* **PROBLEM REQUIREMENTS**:
Report each line from the data below that holds the word "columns".

======== WORKING DATA

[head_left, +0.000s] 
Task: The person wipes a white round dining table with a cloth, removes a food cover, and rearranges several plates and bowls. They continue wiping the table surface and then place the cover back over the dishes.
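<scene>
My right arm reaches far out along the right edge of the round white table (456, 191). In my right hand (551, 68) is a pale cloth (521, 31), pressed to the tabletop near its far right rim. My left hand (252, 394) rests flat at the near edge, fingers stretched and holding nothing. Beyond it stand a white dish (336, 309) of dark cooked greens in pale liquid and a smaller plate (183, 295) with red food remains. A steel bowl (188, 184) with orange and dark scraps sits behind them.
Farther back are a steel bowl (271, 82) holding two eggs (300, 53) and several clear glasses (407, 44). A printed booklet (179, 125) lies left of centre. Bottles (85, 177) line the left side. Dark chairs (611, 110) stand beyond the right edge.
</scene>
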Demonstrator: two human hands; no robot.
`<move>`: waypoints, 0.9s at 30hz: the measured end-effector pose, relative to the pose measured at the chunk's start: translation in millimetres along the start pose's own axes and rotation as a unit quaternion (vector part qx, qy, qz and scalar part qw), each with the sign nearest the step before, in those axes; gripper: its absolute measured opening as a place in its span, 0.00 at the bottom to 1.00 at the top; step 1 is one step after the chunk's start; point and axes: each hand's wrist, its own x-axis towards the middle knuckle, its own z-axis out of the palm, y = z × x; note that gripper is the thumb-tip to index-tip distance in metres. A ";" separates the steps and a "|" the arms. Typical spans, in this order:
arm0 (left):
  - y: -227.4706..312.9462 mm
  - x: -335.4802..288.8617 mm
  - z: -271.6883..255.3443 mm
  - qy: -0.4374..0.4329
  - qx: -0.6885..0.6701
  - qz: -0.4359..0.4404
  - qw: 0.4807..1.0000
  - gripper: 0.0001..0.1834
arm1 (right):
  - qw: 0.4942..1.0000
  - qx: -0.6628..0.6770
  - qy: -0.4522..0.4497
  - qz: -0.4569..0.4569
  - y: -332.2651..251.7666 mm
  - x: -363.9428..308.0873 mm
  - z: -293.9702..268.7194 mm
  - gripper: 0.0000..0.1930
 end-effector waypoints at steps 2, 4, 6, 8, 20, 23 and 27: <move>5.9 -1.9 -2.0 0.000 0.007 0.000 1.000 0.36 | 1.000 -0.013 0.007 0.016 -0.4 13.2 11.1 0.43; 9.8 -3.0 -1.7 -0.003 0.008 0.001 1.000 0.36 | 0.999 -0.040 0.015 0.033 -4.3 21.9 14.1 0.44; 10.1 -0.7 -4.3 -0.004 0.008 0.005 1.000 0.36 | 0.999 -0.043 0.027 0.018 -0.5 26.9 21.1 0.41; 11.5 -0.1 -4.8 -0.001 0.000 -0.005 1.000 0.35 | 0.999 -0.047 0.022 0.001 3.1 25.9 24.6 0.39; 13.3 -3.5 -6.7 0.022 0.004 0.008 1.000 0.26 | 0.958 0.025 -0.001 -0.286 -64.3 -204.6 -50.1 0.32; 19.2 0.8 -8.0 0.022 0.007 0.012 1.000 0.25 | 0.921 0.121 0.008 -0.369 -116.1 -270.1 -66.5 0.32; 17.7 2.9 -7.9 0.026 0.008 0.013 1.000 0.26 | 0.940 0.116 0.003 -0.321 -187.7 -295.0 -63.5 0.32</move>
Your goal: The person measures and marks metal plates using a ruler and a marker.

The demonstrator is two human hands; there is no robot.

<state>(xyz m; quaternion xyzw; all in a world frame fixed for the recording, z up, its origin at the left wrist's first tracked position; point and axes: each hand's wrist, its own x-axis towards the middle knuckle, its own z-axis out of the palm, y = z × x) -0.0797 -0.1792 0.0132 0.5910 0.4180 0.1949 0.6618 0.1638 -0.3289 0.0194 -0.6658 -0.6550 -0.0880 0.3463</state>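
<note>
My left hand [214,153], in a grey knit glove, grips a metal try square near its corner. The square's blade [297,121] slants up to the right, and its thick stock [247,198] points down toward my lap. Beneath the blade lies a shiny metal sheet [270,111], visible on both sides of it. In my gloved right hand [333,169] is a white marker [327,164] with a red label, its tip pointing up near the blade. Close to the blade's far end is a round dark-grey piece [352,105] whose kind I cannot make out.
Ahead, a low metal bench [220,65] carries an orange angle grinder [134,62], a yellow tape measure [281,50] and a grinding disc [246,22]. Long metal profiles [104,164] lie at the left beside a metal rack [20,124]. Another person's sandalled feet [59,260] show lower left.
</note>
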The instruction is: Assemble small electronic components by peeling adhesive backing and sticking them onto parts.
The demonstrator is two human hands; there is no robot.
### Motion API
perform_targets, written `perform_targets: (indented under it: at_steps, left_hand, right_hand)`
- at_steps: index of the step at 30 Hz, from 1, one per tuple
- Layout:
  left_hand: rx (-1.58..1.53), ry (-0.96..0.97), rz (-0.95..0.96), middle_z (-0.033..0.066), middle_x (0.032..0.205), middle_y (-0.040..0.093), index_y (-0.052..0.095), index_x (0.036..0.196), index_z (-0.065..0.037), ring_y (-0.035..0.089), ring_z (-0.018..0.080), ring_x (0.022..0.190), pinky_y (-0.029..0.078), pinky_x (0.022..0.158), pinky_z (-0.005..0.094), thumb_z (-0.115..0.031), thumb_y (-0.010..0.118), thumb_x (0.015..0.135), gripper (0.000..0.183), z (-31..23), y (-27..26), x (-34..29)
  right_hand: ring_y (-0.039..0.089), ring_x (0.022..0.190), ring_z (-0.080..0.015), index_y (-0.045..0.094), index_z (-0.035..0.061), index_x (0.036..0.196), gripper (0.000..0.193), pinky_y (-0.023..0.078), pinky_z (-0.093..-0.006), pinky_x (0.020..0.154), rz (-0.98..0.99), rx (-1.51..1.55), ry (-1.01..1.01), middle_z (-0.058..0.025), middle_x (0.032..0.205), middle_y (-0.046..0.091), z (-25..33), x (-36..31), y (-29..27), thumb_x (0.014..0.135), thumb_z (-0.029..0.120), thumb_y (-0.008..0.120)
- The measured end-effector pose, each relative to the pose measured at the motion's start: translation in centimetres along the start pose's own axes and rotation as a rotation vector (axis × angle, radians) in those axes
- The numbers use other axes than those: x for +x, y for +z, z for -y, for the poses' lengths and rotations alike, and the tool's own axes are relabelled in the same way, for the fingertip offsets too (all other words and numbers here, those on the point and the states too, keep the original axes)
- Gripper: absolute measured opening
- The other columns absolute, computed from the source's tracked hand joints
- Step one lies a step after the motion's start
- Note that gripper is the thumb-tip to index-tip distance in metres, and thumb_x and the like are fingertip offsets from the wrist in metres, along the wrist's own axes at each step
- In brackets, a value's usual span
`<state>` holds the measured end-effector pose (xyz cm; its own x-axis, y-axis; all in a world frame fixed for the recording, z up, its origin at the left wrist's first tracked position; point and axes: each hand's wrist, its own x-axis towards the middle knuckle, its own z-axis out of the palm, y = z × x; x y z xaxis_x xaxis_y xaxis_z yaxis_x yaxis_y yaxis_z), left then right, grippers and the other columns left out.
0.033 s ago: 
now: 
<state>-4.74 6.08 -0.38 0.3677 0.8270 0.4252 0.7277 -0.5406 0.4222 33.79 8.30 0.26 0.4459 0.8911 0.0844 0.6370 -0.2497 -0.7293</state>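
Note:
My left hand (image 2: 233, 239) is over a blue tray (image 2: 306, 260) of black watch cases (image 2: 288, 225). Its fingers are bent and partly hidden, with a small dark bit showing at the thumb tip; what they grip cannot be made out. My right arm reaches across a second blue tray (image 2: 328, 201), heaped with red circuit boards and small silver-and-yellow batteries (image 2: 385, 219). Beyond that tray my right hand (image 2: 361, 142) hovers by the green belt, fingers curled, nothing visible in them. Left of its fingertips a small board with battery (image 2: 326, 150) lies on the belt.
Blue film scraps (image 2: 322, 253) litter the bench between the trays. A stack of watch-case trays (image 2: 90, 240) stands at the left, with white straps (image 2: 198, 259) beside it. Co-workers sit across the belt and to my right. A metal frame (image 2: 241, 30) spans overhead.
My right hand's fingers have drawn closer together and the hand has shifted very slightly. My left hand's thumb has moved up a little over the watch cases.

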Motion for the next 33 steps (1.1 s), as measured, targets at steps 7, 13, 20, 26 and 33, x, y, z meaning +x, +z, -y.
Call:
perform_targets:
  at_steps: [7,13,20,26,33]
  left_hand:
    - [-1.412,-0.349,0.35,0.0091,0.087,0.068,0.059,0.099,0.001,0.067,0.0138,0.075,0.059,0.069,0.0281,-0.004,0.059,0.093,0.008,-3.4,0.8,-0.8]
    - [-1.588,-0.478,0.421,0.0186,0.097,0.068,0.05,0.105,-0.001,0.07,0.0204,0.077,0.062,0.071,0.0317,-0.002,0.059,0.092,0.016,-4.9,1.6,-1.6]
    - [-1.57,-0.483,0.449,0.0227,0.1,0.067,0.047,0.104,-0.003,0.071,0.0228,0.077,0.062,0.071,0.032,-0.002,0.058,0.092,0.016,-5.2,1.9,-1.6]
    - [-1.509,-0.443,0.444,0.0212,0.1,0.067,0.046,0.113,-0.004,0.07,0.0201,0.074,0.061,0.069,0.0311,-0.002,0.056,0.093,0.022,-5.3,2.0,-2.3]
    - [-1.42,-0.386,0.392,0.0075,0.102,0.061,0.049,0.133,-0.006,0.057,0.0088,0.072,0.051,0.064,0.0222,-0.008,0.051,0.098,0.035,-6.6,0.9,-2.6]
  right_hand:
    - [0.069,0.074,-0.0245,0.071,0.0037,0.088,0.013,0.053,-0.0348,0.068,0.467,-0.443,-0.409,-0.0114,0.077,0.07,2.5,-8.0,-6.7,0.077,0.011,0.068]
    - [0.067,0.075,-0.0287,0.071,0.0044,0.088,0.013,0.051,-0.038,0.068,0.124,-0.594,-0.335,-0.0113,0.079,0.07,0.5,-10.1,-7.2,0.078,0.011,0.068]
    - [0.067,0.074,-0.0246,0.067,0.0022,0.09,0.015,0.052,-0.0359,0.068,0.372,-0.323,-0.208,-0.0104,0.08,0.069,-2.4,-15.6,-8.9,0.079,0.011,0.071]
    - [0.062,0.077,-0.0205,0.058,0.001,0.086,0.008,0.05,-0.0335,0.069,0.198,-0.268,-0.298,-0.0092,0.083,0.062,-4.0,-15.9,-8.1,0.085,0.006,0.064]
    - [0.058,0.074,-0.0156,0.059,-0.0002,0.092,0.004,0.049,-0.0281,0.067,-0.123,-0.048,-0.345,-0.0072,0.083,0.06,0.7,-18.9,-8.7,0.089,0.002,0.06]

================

* **WRITTEN REPLY**:
- The other columns absolute, computed from the source's tracked hand joints
`<state>` holds the measured end-effector pose (xyz cm; its own x-axis, y-axis; all in a world frame fixed for the recording, z up, its origin at the left wrist's first tracked position; point and axes: each hand's wrist, its own x-axis towards the middle knuckle, its own z-axis out of the palm, y = z × x; x y z xaxis_x xaxis_y xaxis_z yaxis_x yaxis_y yaxis_z), left then right, grippers and the other columns left out.

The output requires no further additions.